§ Problem to solve
Each line of the records below that includes "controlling" adds one to the count; state the final count by itself.

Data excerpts
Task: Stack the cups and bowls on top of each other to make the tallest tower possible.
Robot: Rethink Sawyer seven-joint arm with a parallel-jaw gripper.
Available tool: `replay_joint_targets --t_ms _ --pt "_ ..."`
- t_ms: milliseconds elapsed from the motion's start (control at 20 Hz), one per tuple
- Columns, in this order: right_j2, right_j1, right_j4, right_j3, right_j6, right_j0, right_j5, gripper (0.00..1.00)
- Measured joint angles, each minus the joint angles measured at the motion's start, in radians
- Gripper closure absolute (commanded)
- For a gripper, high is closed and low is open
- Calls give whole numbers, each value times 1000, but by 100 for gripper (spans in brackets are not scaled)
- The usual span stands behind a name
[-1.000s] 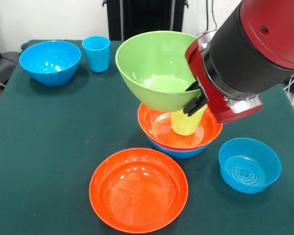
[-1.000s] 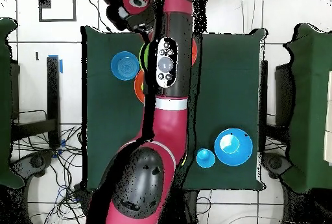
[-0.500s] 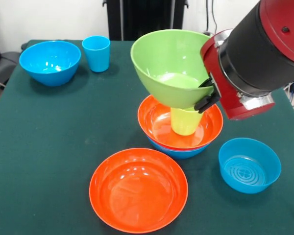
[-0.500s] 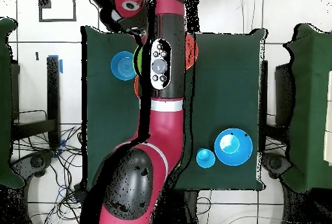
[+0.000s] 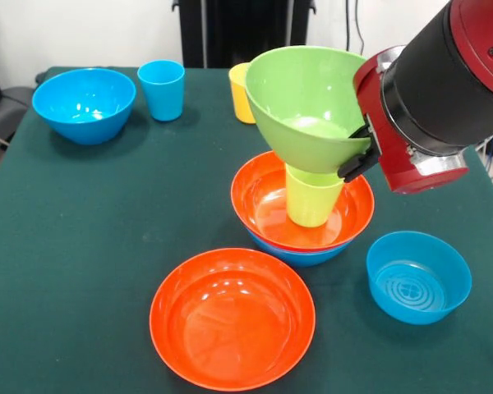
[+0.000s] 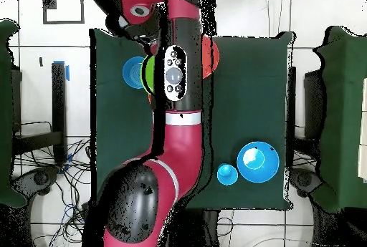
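Jaws pinching the green bowl's [image 5: 312, 107] rim, gripper [image 5: 357, 160] holds it tilted atop the green cup [image 5: 312, 197] inside the orange bowl [image 5: 267, 209].

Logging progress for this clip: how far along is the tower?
Done: lime green plastic cup stands in the wide orange bowl nested on a blue bowl. In hand: the gripper holds the lime green bowl tilted over that cup. Left: blue cup, yellow cup, other bowls.
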Motion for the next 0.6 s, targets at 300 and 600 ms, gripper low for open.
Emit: replay_joint_targets --t_ms 300,600 --pt "-52 1 32 1 32 15 0 100" --pt "-117 12 88 3 46 36 0 100"
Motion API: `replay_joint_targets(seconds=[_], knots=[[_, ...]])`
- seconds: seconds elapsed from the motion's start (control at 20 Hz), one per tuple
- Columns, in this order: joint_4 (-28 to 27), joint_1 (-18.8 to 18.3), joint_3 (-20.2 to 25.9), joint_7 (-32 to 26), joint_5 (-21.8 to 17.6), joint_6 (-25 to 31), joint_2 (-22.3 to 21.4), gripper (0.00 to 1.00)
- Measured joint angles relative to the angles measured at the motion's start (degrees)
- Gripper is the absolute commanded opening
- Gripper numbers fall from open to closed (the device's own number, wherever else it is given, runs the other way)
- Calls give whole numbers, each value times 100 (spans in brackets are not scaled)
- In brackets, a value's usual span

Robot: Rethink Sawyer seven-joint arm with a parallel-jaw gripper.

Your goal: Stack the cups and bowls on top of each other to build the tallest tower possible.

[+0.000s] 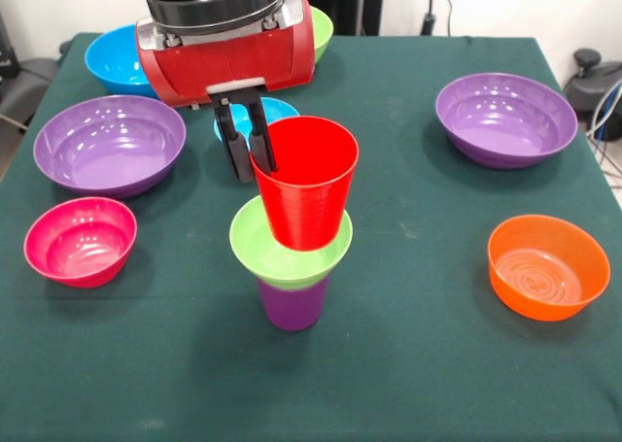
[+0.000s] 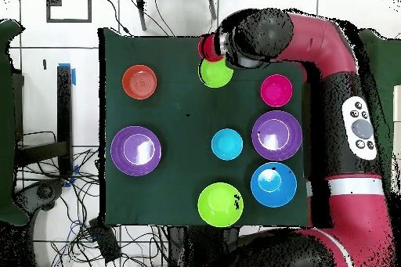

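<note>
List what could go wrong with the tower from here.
1. The red cup sits tilted in the small green bowl, so it may slide or tip once released.
2. The gripper has its fingers astride the cup's rim; pulling away sideways could drag the cup over.
3. The bowl balances on the narrow purple cup, so a nudge could topple the whole stack.

Arm (image 1: 225, 44) hides most of the far green bowl (image 1: 321, 29), seemingly.

No writing, label, brand or number can be read on anything here, from where I stand.
</note>
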Motion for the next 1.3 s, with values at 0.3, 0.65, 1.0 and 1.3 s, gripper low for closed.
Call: replay_joint_targets(seconds=[0.3, 0.65, 1.0, 1.3], knots=[[0, -5, 1, 0, -9, 0, -4, 0], [0, -44, 1, 0, -32, -2, -5, 0], [36, -200, 0, 0, -52, -149, -8, 0], [143, -313, 0, 0, -57, -344, -27, 0]])
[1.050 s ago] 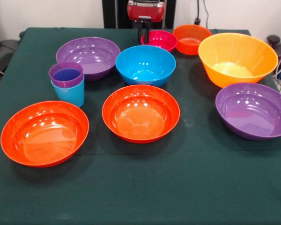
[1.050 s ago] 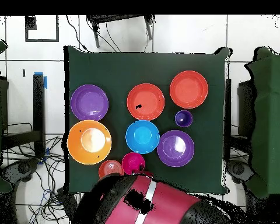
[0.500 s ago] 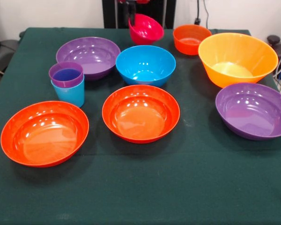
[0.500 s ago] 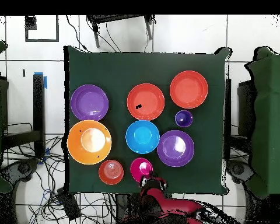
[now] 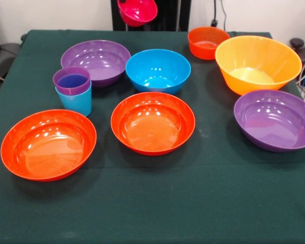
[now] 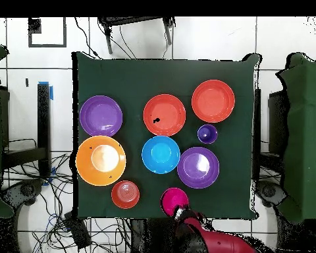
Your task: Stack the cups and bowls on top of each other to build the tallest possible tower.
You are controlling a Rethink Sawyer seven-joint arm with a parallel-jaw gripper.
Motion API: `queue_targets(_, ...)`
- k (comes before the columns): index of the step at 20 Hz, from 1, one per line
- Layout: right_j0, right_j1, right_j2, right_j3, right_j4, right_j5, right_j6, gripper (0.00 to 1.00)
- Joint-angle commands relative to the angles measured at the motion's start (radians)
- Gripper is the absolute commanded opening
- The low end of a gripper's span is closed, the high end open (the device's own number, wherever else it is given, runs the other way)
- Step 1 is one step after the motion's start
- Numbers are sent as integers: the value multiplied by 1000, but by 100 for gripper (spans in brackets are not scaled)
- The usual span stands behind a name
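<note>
The small pink bowl hangs tilted at the top of the frame, clear of the table, so I take it the gripper is pinching its rim, though the fingers themselves are hard to make out. It looks light, stiff and glossy, likely slippery; a rim pinch seems the sensible hold. The purple cup sits nested in the light blue cup at centre left, the start of the tower. Around them lie the blue bowl, small orange bowl, yellow-orange bowl, and the wide purple and orange-red ones.
</note>
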Motion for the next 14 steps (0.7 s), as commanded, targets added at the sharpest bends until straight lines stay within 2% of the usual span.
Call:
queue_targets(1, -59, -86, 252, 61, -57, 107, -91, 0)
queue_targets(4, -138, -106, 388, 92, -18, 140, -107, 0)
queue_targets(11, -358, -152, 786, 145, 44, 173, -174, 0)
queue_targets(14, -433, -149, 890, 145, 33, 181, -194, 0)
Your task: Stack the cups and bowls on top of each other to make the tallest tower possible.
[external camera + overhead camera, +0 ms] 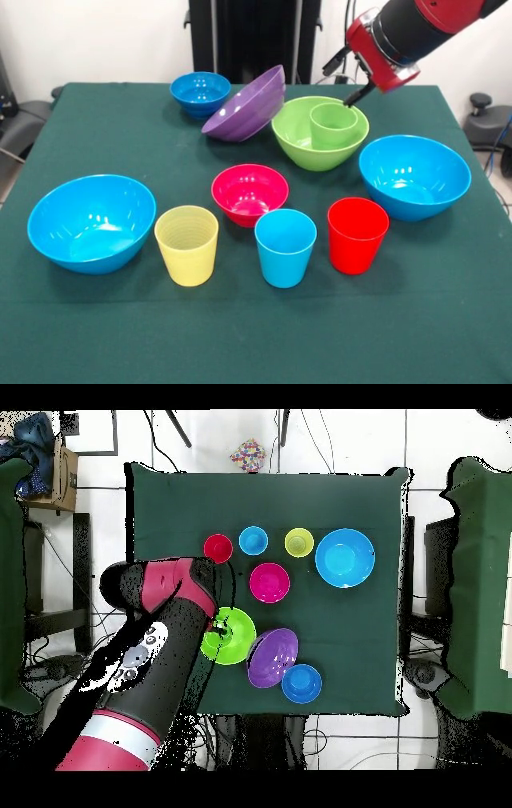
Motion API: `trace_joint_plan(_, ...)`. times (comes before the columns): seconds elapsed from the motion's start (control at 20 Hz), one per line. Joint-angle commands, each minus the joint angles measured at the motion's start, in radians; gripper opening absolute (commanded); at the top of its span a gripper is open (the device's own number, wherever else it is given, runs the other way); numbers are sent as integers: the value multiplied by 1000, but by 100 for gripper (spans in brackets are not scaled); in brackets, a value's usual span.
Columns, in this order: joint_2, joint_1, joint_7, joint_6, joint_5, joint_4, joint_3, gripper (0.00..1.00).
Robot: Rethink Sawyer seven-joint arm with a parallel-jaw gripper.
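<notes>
The green cup (334, 124) stands upright inside the large lime-green bowl (300, 144), also seen from above (238, 646). My gripper (358, 94) hangs just above the bowl's far right rim, apart from the cup; in the overhead view (218, 622) it is at the bowl's left edge. The purple bowl (248, 104) leans tilted between the lime-green bowl and the small dark blue bowl (200, 92). The pink-red bowl (250, 192) sits mid-table. The yellow cup (186, 244), light blue cup (286, 246) and red cup (358, 234) stand in a front row.
Two large light blue bowls sit at the sides, one front left (92, 222) and one right (414, 176). In the overhead view my arm (160, 644) hides one of them; the other (345, 557) shows. The green table (256, 336) ends close in front of the cups.
</notes>
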Motion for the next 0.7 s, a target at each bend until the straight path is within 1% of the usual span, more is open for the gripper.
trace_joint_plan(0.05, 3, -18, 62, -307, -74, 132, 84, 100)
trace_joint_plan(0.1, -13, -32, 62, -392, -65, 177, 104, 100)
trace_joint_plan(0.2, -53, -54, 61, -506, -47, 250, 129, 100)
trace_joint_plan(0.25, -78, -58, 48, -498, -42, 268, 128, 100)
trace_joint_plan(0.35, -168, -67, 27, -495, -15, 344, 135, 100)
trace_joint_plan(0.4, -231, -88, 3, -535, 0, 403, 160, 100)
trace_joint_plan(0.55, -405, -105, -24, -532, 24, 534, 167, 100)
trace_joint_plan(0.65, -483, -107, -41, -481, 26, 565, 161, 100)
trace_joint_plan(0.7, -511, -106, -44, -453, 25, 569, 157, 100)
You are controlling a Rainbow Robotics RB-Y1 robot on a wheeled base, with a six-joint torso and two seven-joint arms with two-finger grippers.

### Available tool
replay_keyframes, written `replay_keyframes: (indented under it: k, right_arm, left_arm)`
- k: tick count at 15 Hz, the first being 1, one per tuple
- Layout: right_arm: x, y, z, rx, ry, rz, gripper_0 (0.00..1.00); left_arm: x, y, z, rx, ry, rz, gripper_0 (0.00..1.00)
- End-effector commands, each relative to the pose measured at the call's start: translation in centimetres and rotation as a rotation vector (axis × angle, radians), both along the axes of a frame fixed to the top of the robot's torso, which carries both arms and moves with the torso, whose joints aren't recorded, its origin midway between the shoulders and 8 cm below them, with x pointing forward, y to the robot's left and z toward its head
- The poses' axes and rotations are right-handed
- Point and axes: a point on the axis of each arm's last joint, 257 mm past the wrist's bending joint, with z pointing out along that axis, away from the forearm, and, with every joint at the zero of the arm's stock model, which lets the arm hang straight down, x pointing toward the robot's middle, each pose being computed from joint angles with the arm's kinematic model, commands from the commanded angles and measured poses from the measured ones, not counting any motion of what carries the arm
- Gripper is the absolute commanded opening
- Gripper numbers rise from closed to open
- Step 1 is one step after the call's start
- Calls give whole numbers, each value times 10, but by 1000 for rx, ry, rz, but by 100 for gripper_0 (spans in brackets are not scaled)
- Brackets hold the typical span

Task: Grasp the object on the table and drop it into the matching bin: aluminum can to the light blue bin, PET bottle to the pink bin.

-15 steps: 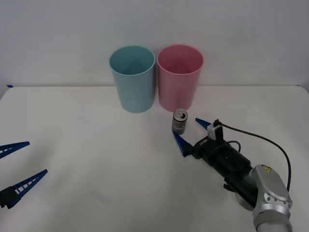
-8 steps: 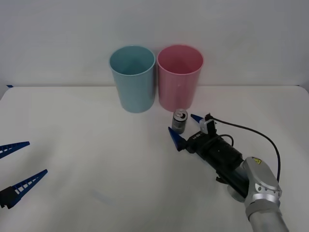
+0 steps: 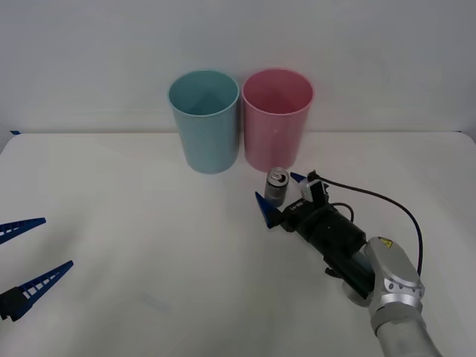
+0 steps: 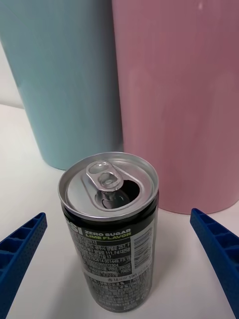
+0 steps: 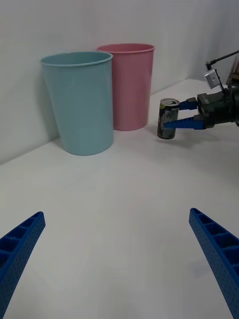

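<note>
white table (image 3: 134, 193) | right pincer (image 3: 281, 196) wide, flanking aluminum can (image 3: 277, 187) | left pincer (image 3: 30, 253) wide, near edge

A: Where is the right arm?

B: It stretches forward and low. The right gripper (image 3: 280, 195) sits at its end with its two blue fingers (image 4: 20, 249) spread wide apart.

A: And the left arm?

B: The left gripper (image 3: 25, 255) waits far off at the left side. Its blue fingers (image 5: 215, 251) are spread wide too, holding nothing.
</note>
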Motion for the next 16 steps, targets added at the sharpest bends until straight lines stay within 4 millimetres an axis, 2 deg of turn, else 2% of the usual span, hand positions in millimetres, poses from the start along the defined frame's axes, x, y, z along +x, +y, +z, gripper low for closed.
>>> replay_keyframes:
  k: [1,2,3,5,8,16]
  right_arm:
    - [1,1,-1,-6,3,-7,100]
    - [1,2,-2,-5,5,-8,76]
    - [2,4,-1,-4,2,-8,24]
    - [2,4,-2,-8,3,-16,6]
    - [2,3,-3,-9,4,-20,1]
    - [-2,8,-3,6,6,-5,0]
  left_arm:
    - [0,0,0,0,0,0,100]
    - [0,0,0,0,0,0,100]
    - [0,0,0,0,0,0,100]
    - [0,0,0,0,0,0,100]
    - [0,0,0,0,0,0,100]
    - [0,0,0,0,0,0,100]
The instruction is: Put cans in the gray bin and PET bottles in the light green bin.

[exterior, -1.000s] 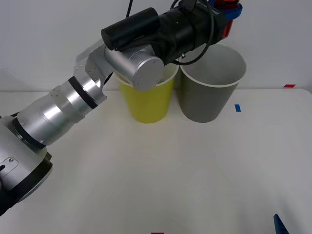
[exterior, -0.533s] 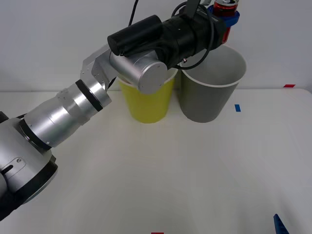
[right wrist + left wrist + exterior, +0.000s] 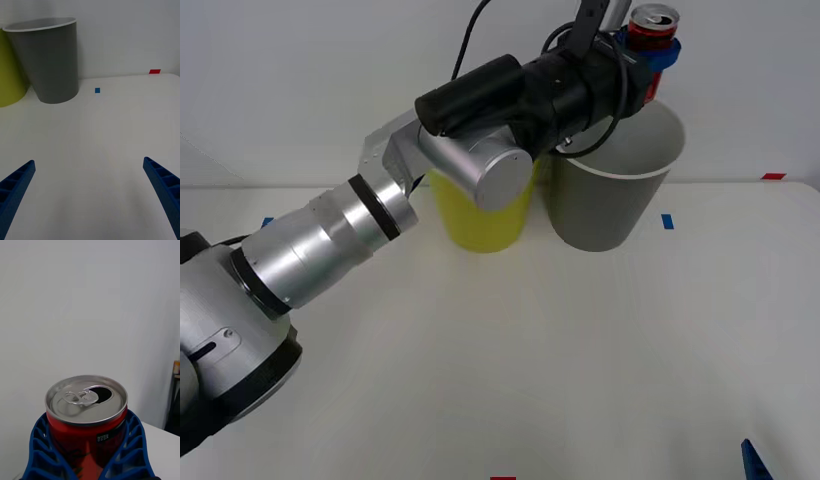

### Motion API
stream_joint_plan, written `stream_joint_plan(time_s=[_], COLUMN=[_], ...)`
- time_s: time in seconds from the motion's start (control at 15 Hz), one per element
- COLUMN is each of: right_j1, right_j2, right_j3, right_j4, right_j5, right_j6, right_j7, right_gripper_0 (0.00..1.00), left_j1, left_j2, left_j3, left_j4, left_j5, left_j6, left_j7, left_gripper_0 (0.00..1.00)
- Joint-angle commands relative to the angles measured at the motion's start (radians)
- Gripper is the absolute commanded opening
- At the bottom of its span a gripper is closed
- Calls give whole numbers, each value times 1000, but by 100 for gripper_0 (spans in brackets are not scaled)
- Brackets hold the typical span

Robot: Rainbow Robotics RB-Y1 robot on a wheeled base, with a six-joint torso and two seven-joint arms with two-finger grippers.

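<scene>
While gripping the can (image 3: pixel 651 29), left hand (image 3: pixel 654 52) hangs above gray bin's rim (image 3: pixel 620 173).

My left gripper (image 3: pixel 654 52) holds the can (image 3: pixel 650 28) above the gray bin (image 3: pixel 612 200), right of the light green bin (image 3: pixel 480 220).

red can (image 3: pixel 650 33) upright, above gray bin (image 3: pixel 612 190)

gray bin (image 3: pixel 50 60) beside light green bin (image 3: pixel 9 71) — right gripper (image 3: pixel 90 195) fingers spread wide
</scene>
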Motion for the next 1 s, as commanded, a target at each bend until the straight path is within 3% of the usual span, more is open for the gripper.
stream_joint_plan(time_s=[0.07,0.6,0.8,1.0], right_j1=[0,0,0,0], right_j2=[0,0,0,0], right_j3=[0,0,0,0], right_j4=[0,0,0,0], right_j5=[0,0,0,0], right_j6=[0,0,0,0], right_j7=[0,0,0,0], right_gripper_0=[100,100,100,100], left_j1=[0,-8,-48,-65], left_j2=[-2,-9,-17,-20], left_j3=[-2,-3,-69,-86], left_j4=[2,8,91,108], left_j5=[1,3,10,29], left_j6=[0,-31,-140,-155], left_j7=[5,9,15,29], left_gripper_0=[0,0,0,0])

§ Exercise response
2